Once the electrical consultant has downloaded what they need, they can then place the detectors, for example products with high detection sensitivity, in the offices, and products with large, oval detection areas in the corridors. Depending on their use (office, corridor, toilet, etc.), the recommended products are also displayed. Here, the planner can see the detection range of the product directly in the software and can position the products optimally for later use in the building.
One key advantage is that the software is always analysing the design. So, in the event that the desired position for the detectors is not practicable, for example because a ventilation duct is already planned in the ceiling, this is directly shown. Previously, this had to be discussed in long meetings between the individual trades. Thanks to the BIM system, the electrical planner becomes aware of the collision much earlier and can immediately look for an alternative solution. The 3D building plans in a BIM software show a so-called digital twin, they represent the building 1:1.
The stored product data allows an overview of the detailed investment costs and ROI at an early stage of planning. The overall economic efficiency of the building can be realistically represented by means of BIM, which is a further advantage for the investors.

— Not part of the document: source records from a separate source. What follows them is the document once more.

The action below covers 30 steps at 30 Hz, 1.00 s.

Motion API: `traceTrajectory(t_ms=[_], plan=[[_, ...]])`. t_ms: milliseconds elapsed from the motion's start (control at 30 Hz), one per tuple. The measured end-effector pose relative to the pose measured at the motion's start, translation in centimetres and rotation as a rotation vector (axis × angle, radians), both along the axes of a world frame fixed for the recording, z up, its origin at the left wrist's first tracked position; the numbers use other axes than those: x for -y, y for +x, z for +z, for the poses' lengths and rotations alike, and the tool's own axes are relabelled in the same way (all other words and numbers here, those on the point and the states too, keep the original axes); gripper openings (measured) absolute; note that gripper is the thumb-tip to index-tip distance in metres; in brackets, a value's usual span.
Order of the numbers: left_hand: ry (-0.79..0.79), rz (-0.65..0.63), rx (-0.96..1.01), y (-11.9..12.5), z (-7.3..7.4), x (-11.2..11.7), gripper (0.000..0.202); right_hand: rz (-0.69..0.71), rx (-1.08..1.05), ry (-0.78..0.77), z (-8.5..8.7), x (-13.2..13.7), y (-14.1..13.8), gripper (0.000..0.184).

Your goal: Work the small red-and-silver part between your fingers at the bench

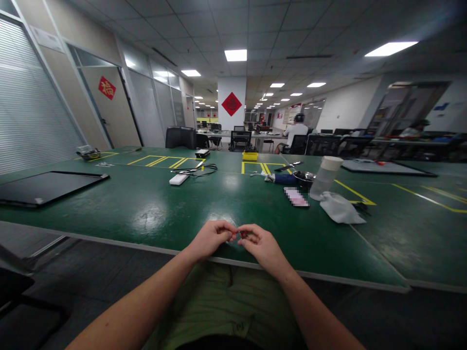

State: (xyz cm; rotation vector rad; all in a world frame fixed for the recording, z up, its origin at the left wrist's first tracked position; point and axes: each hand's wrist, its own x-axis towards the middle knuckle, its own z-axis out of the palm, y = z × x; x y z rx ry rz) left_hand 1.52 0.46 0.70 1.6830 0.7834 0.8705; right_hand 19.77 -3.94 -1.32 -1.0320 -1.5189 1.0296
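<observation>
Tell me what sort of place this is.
Likely an open-plan office: black chairs stand beyond the green table, and rows of ceiling lights recede into the distance.

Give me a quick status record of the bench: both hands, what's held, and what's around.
left hand: fingertips drawn together by the right hand's; grip unclear
right hand: thumb and fingers around a small red item
item identity: too small to tell
surface: green table
to the right: clear bottle with pale lid, white pouch
ahead, slightly left: white block
far left: dark flat panel
</observation>
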Motion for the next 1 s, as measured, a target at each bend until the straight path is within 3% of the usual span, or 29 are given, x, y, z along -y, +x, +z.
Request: traceTrajectory(t_ms=[1000], plan=[[0.070,-0.020,-0.030,-0.19,0.06,0.13,0.022,-0.006,-0.034,-0.039,-0.16,-0.01,0.18,0.030]])
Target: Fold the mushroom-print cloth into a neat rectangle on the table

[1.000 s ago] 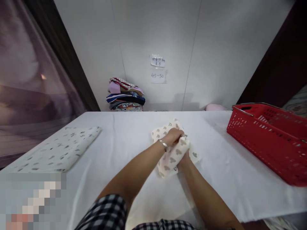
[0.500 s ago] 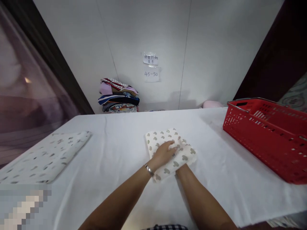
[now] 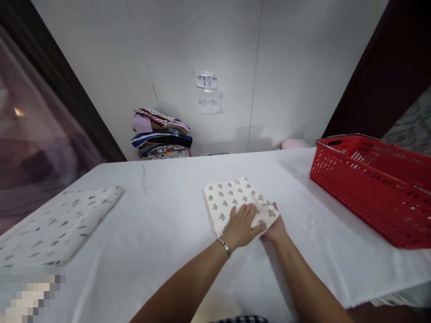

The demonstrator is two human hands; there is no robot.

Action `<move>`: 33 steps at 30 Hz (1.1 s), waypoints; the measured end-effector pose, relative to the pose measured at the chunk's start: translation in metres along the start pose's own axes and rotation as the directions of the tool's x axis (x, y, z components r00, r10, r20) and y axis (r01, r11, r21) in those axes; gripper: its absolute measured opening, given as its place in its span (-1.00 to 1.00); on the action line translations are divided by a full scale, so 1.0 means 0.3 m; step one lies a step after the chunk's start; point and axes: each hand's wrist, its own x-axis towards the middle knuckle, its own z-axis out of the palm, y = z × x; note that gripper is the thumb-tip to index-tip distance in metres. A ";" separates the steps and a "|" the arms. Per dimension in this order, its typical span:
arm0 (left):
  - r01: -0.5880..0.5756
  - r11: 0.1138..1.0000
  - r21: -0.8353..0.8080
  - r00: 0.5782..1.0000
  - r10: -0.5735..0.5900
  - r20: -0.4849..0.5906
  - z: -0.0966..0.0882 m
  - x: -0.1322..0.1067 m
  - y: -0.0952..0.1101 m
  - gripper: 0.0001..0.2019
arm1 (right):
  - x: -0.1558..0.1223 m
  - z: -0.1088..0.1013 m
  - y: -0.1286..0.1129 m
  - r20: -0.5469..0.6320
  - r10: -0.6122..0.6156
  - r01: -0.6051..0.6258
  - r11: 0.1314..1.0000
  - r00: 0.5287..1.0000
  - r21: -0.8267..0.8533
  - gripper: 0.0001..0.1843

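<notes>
The pale mushroom-print cloth [image 3: 230, 194] lies in the middle of the white table [image 3: 161, 197] as a flat, folded packet; a second ago it was bunched up around the hands. To my eye the work has gone from turning the cloth over on itself to evening it out. The left hand [image 3: 243, 224] lies palm down on the near part of the cloth, fingers a little spread, pinching nothing. The right hand [image 3: 276, 229], mostly hidden beneath the cloth half a second ago, now shows at the near right corner. Its thumb is at the edge and its other fingers are out of sight below, so I can't tell whether it pinches the fabric. Most of the cloth stretches away beyond the left hand. Well off to the left lies another folded cloth [image 3: 63, 224]; to the right stands a red basket [image 3: 363, 195].
</notes>
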 end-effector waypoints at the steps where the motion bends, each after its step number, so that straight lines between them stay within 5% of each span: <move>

But the possibilities of the BIM software do not end with the construction of the building: the product life cycles are also stored for the building owner and operator. This procedure also allows the operator to identify a replacement for a product immediately, even after many years, in order to request it from the respective manufacturer, e.g. for a building extension. This is why it is proving there is no way better to future-proof a building than by using the BIM model.